» PROBLEM STATEMENT: Among the records that follow, how many lines include the string "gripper"? Only the number is wanted.

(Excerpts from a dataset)
=== Section Start ===

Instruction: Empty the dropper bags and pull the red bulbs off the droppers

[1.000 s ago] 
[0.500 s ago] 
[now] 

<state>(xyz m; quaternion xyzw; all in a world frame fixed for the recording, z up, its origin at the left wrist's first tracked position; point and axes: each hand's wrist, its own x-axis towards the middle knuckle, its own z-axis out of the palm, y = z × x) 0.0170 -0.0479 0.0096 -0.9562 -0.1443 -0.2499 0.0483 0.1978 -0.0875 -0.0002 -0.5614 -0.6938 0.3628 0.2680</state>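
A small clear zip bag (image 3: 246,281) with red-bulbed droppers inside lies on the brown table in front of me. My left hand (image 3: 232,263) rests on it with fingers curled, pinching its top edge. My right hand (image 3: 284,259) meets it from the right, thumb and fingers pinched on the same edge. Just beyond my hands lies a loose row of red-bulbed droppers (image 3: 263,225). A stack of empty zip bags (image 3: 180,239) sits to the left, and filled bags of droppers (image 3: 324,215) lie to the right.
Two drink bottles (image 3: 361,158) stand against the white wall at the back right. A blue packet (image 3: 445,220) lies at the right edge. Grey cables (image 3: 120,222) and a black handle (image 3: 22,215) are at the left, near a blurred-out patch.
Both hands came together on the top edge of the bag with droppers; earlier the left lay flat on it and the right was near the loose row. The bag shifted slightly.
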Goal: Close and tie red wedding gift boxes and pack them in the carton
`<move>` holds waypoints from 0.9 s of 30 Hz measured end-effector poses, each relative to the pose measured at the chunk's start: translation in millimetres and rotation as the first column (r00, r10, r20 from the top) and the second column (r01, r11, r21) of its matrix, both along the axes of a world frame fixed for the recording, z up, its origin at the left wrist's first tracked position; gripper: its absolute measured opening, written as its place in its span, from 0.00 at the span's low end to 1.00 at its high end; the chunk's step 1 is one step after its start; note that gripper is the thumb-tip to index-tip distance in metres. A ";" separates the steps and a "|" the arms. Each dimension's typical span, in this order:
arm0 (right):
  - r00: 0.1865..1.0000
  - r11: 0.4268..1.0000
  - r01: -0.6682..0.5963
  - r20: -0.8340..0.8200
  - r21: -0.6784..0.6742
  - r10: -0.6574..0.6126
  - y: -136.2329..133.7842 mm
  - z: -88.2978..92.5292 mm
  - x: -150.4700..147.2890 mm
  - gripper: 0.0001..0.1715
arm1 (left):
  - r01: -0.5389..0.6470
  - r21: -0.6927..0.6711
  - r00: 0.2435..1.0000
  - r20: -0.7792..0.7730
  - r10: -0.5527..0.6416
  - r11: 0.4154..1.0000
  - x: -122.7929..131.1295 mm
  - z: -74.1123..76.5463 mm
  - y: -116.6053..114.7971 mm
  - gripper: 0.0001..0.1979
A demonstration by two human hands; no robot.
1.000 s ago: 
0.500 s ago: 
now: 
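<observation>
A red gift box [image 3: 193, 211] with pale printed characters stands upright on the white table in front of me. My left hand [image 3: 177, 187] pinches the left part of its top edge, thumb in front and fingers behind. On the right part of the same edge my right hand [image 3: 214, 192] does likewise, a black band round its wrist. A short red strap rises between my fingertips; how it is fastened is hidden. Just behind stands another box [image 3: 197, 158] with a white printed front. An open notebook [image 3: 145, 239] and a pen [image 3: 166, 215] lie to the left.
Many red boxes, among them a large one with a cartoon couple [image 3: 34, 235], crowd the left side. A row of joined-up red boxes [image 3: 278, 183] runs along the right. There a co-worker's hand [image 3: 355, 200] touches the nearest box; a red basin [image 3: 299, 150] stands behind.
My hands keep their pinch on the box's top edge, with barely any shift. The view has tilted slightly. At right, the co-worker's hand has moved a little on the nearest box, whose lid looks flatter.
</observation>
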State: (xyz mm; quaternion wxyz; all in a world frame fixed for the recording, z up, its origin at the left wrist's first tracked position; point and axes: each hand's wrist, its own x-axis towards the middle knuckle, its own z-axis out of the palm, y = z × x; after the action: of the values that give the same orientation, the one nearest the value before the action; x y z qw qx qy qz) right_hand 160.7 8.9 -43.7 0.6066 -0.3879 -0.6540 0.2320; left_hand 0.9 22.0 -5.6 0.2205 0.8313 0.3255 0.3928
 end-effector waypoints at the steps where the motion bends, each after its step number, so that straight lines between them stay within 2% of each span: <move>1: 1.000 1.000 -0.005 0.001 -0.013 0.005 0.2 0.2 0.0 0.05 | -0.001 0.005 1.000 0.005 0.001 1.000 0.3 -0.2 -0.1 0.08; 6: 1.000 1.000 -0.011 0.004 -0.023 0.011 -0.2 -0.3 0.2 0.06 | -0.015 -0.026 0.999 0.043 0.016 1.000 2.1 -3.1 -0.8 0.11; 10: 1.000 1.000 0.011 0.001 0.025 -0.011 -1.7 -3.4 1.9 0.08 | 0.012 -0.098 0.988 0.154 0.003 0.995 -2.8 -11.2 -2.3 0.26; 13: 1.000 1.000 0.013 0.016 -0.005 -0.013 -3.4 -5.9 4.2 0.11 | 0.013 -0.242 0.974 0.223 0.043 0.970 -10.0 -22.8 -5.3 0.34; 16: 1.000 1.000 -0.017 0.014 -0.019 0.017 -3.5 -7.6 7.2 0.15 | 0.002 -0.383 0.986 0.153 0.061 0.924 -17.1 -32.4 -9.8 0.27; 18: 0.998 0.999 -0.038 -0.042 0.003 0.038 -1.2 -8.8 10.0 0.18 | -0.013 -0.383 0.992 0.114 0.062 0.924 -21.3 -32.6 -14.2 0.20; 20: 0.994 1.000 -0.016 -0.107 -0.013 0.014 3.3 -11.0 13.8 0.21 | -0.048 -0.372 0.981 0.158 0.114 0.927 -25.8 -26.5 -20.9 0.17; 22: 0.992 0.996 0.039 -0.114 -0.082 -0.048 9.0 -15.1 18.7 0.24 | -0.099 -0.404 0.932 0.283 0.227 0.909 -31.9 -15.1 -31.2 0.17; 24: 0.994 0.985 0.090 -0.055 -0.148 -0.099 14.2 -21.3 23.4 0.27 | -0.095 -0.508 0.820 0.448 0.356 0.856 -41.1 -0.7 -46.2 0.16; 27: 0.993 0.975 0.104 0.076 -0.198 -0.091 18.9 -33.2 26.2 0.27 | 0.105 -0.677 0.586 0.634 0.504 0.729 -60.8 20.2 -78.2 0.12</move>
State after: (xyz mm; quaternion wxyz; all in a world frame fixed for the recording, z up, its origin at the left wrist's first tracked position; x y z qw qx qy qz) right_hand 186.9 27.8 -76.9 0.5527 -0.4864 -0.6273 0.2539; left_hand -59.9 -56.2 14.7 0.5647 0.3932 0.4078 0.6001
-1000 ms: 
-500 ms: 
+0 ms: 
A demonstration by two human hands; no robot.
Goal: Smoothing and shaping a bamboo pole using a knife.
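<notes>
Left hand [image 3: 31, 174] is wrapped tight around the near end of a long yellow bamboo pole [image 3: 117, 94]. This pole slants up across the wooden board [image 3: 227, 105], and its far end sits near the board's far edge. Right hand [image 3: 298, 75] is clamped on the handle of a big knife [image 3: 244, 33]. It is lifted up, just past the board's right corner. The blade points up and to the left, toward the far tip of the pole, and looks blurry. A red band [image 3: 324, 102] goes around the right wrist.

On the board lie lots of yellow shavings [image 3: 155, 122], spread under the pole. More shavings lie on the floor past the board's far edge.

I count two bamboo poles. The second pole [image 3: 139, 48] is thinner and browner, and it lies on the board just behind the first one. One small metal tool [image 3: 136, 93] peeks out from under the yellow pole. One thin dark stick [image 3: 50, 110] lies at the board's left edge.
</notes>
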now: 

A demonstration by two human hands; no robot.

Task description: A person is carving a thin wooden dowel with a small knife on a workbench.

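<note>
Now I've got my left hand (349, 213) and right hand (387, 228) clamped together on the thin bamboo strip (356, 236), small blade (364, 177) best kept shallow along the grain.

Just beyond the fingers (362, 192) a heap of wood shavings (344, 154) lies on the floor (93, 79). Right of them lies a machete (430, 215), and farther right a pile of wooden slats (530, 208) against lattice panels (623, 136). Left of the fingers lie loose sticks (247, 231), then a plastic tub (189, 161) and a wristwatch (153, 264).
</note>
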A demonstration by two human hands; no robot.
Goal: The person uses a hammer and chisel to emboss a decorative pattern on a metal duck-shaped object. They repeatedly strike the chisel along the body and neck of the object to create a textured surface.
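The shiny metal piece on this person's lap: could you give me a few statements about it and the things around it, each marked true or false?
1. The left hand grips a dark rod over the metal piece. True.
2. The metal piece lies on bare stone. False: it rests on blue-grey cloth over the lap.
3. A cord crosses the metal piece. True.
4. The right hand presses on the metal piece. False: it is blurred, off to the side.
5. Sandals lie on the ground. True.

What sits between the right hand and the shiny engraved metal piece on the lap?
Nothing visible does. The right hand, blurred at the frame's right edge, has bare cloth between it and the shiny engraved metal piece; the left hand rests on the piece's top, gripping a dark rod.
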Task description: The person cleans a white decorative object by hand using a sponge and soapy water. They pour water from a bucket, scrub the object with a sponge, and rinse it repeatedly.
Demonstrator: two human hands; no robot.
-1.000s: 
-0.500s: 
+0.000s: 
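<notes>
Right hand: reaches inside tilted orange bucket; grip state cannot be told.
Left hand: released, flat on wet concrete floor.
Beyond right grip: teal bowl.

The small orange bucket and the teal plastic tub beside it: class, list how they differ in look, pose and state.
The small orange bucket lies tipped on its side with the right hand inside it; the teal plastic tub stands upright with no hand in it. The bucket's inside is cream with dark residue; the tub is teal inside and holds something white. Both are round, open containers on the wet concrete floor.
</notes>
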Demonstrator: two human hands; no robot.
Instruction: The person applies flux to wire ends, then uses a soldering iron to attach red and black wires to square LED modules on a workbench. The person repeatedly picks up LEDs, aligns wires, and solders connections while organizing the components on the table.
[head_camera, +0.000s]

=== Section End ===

» REPLY: 3